Let $i,j,k,l \in \{1,2,3\}$, which we use as spatial indices.

Now, think of some action functional \begin{equation} S[f_l,T_{ij}]=\int_0^1 dt \int_{[0,1]^3}d^3\overrightarrow{x}\mathcal{L}(f_l(\overrightarrow{x}, t),T_{ij}(\overrightarrow{x}, t),\frac{\partial f_l}{\partial t}, \partial_k f_l) \end{equation} subject to the constraints \begin{equation} T_{ij}-\frac{\partial_i f_j + \partial_j f_i}{2}=0. \end{equation}

(All field components are set to be real-valued.)

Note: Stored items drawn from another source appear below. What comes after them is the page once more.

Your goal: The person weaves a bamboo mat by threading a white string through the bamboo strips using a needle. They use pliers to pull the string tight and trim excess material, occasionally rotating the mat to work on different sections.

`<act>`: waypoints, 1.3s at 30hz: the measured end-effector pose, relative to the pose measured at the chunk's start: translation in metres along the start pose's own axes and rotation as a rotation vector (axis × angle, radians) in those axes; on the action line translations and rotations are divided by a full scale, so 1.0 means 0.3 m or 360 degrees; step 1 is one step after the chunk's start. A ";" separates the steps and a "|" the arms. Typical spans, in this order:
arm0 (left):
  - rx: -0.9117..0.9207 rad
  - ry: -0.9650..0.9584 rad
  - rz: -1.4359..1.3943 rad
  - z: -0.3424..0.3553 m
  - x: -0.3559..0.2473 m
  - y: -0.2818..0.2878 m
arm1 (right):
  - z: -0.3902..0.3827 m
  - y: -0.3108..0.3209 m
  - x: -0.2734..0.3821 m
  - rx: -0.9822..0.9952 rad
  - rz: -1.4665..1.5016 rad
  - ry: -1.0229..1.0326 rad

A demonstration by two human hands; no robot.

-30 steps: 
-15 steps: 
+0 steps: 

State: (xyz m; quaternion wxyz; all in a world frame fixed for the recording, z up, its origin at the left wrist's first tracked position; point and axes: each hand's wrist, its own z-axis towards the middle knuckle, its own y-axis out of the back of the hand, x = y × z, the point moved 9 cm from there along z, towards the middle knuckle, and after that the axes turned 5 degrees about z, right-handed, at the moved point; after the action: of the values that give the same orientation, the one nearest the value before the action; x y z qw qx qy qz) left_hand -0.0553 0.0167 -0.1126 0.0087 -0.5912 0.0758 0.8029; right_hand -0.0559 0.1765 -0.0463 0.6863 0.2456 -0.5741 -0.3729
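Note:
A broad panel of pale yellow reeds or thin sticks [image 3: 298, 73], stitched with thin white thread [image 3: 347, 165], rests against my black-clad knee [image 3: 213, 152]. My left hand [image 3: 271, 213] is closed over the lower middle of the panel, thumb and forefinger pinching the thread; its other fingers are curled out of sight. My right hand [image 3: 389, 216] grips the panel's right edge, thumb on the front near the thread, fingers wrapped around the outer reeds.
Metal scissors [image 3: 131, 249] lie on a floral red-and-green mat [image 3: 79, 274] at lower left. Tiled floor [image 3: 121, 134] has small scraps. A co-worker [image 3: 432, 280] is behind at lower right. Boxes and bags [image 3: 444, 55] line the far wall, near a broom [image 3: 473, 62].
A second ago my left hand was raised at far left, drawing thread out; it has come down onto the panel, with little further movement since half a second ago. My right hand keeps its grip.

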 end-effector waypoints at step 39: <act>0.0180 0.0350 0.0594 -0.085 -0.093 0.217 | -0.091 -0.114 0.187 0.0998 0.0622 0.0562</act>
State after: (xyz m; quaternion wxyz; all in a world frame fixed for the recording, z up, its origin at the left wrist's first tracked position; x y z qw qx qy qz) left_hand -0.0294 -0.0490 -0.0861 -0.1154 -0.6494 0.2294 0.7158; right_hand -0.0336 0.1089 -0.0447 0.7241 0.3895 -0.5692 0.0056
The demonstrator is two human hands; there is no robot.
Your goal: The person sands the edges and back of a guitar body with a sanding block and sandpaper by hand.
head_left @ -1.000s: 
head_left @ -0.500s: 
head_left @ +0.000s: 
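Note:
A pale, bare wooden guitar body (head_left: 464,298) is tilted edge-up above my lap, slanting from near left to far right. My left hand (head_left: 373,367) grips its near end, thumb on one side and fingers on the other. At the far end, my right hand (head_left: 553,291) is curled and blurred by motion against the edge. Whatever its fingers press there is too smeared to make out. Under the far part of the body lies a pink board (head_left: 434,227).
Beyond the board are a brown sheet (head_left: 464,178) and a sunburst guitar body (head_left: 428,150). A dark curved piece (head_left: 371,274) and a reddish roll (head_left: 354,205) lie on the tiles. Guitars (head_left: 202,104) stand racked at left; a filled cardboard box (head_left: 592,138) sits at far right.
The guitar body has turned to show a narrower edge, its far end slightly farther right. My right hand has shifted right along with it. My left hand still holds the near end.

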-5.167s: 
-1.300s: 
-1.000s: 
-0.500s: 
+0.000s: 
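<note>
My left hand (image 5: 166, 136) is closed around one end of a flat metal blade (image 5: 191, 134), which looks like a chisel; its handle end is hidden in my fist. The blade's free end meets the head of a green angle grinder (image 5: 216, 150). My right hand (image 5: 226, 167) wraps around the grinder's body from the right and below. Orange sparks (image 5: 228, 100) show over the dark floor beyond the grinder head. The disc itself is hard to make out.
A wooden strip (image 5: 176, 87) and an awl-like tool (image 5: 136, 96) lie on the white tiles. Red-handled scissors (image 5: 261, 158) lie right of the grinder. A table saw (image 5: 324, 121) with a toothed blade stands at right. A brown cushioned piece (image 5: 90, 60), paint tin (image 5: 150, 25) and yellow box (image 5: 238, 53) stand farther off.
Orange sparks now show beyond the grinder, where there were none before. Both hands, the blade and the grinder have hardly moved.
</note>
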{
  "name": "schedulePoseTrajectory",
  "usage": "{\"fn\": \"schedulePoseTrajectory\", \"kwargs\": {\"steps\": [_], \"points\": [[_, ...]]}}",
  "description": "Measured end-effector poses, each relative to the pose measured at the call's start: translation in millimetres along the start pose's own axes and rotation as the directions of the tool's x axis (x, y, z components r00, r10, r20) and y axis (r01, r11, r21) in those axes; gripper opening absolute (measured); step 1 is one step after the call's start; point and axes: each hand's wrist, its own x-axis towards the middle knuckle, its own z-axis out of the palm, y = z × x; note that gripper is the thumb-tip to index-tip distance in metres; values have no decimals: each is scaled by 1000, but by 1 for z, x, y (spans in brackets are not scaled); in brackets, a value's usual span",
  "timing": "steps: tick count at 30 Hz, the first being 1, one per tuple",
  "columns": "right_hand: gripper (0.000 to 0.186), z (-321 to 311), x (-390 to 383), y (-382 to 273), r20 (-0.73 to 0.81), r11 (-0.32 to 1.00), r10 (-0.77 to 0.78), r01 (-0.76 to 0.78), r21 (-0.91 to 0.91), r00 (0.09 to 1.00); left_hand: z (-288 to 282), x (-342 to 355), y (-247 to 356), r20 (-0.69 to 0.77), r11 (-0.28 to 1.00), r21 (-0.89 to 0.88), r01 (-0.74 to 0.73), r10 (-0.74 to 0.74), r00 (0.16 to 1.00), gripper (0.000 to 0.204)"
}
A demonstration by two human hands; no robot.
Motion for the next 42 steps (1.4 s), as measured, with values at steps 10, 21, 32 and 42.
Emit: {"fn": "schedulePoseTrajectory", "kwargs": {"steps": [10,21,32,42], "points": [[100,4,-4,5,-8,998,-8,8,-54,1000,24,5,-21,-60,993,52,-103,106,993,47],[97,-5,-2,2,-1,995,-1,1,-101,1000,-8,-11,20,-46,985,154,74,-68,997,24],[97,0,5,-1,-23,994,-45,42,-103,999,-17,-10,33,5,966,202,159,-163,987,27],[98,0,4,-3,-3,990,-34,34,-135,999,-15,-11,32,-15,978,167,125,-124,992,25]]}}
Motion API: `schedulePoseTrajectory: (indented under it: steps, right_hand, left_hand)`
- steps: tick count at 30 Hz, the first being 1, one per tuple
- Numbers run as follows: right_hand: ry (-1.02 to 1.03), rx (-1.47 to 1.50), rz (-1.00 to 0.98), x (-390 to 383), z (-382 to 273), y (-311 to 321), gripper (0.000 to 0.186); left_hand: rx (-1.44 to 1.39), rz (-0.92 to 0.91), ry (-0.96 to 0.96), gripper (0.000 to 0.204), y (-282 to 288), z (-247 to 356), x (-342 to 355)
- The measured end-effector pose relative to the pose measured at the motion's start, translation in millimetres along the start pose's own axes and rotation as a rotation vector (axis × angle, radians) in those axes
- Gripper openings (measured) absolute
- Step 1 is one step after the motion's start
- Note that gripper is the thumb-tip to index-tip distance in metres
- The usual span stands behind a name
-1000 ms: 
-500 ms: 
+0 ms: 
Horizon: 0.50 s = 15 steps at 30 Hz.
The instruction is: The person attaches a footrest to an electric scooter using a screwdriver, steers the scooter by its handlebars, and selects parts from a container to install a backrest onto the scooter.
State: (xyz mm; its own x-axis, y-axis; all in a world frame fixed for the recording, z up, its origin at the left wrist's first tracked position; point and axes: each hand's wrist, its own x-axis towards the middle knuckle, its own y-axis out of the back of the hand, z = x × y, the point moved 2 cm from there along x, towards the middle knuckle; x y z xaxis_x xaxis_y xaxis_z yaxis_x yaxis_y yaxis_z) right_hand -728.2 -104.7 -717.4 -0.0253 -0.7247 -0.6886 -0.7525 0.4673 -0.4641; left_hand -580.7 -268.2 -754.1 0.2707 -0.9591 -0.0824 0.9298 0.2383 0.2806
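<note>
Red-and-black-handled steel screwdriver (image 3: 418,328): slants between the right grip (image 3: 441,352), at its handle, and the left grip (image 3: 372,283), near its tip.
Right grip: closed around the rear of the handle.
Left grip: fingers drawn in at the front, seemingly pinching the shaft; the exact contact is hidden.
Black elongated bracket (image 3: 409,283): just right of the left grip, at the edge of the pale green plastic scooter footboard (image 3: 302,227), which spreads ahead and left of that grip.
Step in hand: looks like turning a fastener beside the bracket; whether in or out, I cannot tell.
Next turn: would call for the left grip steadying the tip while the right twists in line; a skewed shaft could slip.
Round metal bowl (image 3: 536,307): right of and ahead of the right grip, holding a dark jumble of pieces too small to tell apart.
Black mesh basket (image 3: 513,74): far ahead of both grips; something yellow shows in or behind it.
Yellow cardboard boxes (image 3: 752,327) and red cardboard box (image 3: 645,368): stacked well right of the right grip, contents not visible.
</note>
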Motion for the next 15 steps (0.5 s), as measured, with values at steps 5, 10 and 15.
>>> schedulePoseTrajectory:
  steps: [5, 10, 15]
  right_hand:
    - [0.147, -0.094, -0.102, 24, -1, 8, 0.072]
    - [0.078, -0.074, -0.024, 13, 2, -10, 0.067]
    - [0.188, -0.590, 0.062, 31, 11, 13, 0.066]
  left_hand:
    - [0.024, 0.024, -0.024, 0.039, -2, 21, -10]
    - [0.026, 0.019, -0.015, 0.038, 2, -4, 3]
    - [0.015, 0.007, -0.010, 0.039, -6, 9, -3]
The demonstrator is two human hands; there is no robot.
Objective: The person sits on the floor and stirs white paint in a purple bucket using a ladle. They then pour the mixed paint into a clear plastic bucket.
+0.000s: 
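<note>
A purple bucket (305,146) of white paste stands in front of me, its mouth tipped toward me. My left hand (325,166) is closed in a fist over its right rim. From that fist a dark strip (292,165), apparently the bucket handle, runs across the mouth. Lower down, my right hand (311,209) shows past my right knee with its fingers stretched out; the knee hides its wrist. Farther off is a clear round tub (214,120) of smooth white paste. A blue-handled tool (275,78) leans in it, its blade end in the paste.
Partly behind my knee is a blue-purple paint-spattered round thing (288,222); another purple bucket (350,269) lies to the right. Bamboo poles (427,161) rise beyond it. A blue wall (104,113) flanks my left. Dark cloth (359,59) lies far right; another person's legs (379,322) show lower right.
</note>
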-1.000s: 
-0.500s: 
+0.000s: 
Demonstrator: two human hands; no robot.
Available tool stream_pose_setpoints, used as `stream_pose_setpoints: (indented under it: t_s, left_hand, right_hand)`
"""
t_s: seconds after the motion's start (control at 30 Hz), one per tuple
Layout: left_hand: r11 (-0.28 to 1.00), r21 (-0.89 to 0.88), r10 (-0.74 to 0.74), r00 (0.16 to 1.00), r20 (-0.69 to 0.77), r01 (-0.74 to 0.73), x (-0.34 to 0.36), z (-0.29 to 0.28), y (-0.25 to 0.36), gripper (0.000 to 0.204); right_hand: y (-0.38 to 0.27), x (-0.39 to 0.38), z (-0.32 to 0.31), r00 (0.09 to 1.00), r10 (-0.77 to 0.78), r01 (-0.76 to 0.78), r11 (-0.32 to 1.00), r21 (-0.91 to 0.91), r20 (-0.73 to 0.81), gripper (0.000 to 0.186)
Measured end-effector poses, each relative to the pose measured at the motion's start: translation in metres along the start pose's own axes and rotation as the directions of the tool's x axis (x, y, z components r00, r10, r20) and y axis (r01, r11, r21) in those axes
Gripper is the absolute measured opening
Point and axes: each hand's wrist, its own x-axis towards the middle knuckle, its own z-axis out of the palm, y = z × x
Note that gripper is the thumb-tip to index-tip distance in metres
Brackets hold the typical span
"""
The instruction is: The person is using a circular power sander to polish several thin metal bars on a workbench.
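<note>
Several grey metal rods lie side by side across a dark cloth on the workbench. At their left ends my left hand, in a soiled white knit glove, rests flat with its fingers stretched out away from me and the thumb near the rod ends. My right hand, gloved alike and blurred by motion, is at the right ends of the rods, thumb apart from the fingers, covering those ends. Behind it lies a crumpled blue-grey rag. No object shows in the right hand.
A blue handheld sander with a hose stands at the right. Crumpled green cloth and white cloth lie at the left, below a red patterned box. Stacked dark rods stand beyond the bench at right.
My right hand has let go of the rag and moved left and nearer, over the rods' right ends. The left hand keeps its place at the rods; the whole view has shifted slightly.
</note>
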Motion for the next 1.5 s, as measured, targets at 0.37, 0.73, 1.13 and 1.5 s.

I am using the field-theoretic language now, so the Lagrange multipliers introduced to enforce these constraints must form some (symmetric) tensor field $\Psi_{ij}(\overrightarrow{x}, t)$, so that the modfied action is

\begin{equation} S_{mod}[f_l,T_{ij},\Psi_{ij}]=\int_0^1 dt \int_{[0,1]^3}d^3\overrightarrow{x}\Bigl[\mathcal{L}(f_l,T_{ij},\frac{\partial f_l}{\partial t}, \partial_k f_l)-\Psi_{ij} \cdot \Bigl(T_{ij}-\frac{\partial_i f_j + \partial_j f_i}{2}\Bigr)\Bigr]. \end{equation}

where, the constraints are realized as the Euler-Lagrange equations of $S_{mod}$ with respect to $\Psi_{ij}$'s.

Now, my question is:

Can we assume that $\Psi$ does NOT depend on time explicitly, that is, $\frac{\partial \Psi_{ij}}{\partial t}=0$?

I think since the constraint does NOT contain any time derivative, it is valid on each time slice. Thus, there is no impediment for assuming $\frac{\partial \Psi_{ij}}{\partial t}=0$.

However, I cannot give a more rigorous justification for this assumption.. Could anyone please help me?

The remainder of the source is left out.